Starting at the first line of the listing below, repeat each line exactly until the line containing "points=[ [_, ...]", which you include. Leave out pictures.

# # #

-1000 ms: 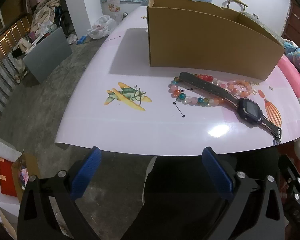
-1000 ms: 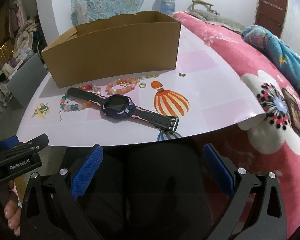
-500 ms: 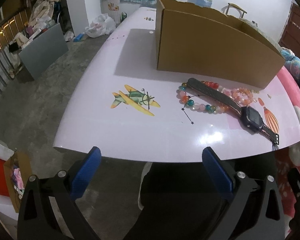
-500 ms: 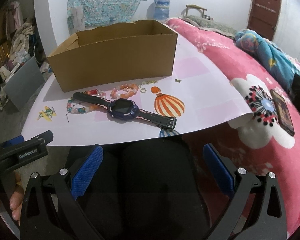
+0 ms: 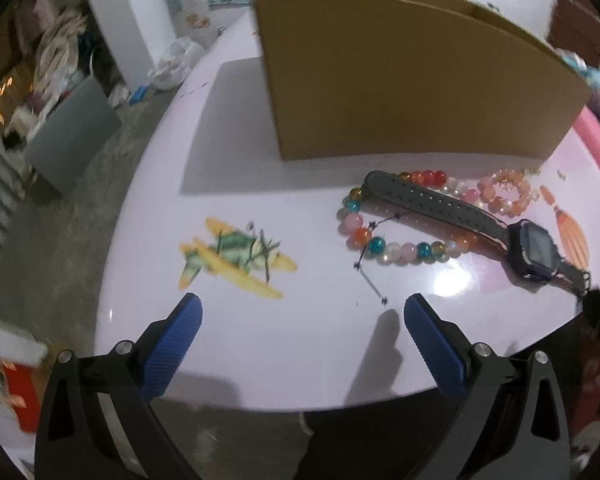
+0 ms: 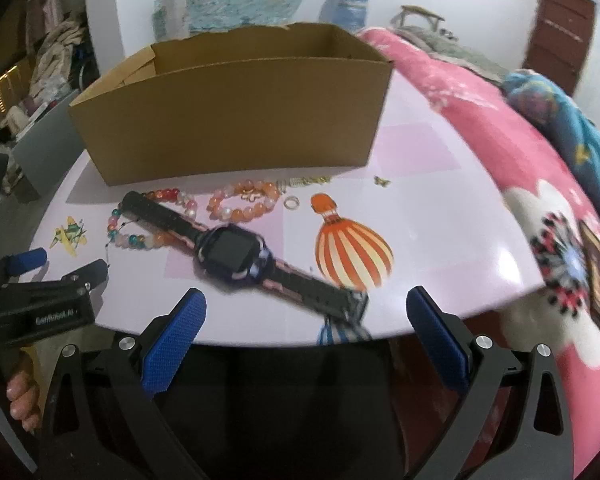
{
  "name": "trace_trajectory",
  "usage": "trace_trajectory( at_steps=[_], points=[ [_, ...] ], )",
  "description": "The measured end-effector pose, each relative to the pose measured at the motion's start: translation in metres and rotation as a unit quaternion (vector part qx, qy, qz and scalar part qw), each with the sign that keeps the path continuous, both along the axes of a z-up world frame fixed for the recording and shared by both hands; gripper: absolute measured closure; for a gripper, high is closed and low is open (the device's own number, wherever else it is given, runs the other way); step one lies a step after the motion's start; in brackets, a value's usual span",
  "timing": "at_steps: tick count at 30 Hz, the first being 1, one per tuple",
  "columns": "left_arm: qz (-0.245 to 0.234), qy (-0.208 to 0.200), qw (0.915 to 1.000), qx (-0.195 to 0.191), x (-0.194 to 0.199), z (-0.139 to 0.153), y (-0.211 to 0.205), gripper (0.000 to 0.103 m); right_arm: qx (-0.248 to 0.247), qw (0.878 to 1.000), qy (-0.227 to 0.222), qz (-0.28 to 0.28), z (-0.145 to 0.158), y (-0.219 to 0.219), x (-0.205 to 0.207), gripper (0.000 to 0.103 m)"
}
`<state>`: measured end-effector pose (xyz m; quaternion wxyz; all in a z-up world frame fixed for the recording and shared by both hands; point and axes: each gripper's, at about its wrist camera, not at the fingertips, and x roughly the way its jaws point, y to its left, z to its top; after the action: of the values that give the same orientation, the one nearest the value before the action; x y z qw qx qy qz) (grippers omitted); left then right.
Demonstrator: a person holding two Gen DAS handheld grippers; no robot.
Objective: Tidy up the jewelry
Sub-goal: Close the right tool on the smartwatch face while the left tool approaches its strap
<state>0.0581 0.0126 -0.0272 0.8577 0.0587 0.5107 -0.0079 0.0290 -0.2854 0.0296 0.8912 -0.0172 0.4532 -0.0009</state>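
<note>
A dark wrist watch [image 6: 236,254] lies on the pale pink table [image 6: 440,216], over a multicoloured bead bracelet [image 6: 118,230]. A pink-orange bead bracelet [image 6: 244,200], a small ring [image 6: 291,202] and tiny trinkets [image 6: 310,180] lie behind it, in front of an open cardboard box [image 6: 228,120]. My right gripper [image 6: 300,312] is open, just short of the watch strap's near end. My left gripper [image 5: 300,316] is open above the table's front edge, in front of the beads [image 5: 380,240] and watch [image 5: 532,248]; it also shows in the right wrist view [image 6: 60,268].
Printed plane [image 5: 236,260] and balloon [image 6: 352,252] pictures mark the tabletop. A pink floral bedspread [image 6: 560,280] lies right of the table. Grey floor, a grey panel [image 5: 72,128] and clutter lie to the left.
Both grippers have moved forward toward the table. The left fingertips now hang over the tabletop; the right gripper is closer to the watch. Nothing was grasped.
</note>
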Motion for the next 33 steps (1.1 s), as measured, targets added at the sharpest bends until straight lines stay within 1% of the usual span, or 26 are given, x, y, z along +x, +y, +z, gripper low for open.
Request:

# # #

-- Solved problem --
-1000 ms: 
-1000 ms: 
-500 ms: 
-500 ms: 
+0 ms: 
+0 ms: 
{
  "name": "trace_trajectory",
  "usage": "trace_trajectory( at_steps=[_], points=[ [_, ...] ], )",

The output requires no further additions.